Хотела бы я, чтобы ты был со мной в этом круизе, хотела позвать тебя, но боялась услышать отказ. Знаю ведь, как ты принципиален, как всегда делаешь только то, что желаешь, помню, что ты не любишь море, помню твои слова: «Что море! Оно наводит только грусть на пони: глядя на него, хочется плакать…»
Боюсь, и мне предстоит плакать в пути, ведь тебя со мной не будет».
«Да как же так?» – опешил Иллюм. Отчего Оил не позвала его с собой? Неужели он не пошёл бы за нею хоть на край света? Как мог он предвидеть, что слова о его нелюбви к морю, сказанные когда-то более для красоты слога, нежели ради истины, так западут в память и в сердце Оил?
«Глупо-то как, – сокрушался Иллюм. – Нам не дано предугадать, как слово наше отзовётся, так не лучше ли вообще не говорить, чтобы не навлечь беды? Как же глупо всё это, как бессмысленно!»
Иллюм хотел было броситься Оил вдогонку, но рассудил, что к тому времени, как доберётся до порта, откуда она отплывала, след её уже простынет, и он всё равно не сможет её отыскать.
Иллюм доучился и получил должность лектора с минимальным окладом. Каждый день он исправно ходил на занятия и прочитывал студентам материал. Смотрел на них исподлобья, с некоторой завистью: они казались такими весёлыми, полными сил и устремлений, тогда как Иллюм – или, как его называли теперь, мистер О’Блум – не имел ничего.
Он начал осознавать, что почти никогда не делал того, что хотел, не жил для себя. В детстве родители решали, чем он должен заниматься, что и когда изучать, юность свою он провёл в той школе, куда его отправили, и вот теперь, на заре зрелости, продолжает делать то, что ему говорят: предложили работу – он и взялся.
Единственным его собственным выбором была Оил Иллюминейшн. Она сама, без чьего-либо наущения, ему понравилась, он сам познакомился с нею и по собственной воле с ней встречался даже вопреки школьному распорядку.
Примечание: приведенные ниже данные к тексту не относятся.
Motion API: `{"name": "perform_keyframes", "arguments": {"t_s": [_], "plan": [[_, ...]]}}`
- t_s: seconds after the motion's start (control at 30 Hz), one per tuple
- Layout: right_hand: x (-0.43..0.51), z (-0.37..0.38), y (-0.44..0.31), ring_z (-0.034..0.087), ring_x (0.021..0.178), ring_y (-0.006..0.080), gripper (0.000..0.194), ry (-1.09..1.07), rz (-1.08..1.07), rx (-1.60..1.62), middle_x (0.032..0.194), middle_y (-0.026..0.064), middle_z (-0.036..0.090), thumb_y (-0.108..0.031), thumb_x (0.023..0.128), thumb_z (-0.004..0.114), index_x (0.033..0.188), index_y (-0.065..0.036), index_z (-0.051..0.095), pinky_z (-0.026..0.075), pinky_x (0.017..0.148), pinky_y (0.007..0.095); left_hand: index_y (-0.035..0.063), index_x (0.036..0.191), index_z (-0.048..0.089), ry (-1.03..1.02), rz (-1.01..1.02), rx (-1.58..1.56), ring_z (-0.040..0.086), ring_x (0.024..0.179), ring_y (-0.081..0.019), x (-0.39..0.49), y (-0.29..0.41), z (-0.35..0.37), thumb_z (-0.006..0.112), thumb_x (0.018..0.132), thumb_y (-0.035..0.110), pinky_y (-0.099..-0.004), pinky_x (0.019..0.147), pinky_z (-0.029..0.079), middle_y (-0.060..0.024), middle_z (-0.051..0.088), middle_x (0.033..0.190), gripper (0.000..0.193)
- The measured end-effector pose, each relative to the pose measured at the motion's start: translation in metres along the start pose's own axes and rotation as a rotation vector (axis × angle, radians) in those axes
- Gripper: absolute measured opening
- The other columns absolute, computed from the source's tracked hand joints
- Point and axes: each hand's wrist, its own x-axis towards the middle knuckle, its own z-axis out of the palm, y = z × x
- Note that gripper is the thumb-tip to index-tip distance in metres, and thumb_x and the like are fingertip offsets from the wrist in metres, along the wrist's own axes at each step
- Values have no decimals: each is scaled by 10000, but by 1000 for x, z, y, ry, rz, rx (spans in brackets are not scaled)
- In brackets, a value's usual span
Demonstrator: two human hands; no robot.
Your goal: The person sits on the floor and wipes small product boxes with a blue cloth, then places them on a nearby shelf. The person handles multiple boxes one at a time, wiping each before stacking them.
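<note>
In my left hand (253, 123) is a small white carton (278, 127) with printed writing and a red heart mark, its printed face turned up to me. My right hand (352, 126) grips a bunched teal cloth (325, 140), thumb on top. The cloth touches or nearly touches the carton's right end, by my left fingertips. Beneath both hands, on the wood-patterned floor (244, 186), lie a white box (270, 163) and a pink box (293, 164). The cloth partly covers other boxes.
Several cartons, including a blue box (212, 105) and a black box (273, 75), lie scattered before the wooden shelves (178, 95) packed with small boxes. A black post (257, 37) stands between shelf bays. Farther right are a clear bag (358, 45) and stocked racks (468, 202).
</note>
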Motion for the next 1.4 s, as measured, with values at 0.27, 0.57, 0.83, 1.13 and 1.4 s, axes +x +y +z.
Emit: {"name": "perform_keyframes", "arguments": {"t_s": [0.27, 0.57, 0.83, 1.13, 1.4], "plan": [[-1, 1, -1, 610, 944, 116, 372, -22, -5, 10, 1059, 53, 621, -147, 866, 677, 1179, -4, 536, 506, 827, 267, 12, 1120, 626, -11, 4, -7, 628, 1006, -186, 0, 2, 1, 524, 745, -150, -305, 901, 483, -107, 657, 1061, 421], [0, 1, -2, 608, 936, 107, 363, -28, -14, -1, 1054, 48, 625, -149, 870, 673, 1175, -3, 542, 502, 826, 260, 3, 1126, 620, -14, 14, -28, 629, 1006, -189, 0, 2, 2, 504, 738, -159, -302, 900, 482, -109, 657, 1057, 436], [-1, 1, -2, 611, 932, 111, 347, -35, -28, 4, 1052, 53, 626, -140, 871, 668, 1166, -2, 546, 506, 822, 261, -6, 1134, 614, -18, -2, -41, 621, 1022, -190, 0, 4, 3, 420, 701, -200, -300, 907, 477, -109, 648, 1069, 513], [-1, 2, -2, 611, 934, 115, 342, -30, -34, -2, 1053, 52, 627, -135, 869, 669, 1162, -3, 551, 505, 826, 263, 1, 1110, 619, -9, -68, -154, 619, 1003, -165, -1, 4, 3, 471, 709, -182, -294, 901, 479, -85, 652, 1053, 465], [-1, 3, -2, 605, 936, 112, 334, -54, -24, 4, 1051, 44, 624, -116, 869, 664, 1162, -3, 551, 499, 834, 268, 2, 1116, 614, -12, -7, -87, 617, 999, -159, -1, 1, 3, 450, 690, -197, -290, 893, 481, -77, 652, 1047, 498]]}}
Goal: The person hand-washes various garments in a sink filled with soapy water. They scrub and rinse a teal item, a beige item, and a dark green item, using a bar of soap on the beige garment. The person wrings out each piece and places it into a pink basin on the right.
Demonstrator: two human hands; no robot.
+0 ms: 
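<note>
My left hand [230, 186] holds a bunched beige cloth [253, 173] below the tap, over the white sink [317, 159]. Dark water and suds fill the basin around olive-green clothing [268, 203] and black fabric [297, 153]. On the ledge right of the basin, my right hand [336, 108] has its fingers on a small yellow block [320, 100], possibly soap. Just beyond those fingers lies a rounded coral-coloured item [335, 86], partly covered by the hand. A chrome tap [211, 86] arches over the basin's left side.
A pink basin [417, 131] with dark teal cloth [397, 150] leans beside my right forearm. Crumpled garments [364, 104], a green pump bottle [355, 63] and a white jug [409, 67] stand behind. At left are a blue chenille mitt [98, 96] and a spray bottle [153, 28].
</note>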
Лишь ради неё Иллюм принимал самостоятельные решения, вот только все решения его были отрицательными: не писать в газету, не ходить на уроки, не участвовать в конкурсе. Он от столького отказался ради Оил, а она уплыла в неведомые края, и ни слуху от неё, ни духу!
Но Иллюм отнюдь не корил её, понимая: «Я стоял на месте, потому что боялся выбрать ту дорогу, на которой не будет Оил. А надо было выбрать ту, по которой она захотела бы пойти со мной».
Снова и снова он думал о том, чтобы отправиться на поиски Оил, но не знал, с чего начать, и всякий раз говорил себе: «Зачем? Теперь поздно: у неё совсем другая жизнь, и она позабыла меня, это уж наверно». И боялся, что с каждым днём мысль эта становится ближе к правде.
В последнюю неделю перед Днём Согревающего Очага, когда воздух хрустел от мороза, и ледяной ветер, казалось, вымывал из тела все силы, как вода вымывает песок, один ленивый студент спросил мистера О’Блума посреди лекции:
– А зачем нам учить эту теорию, если она давно устарела?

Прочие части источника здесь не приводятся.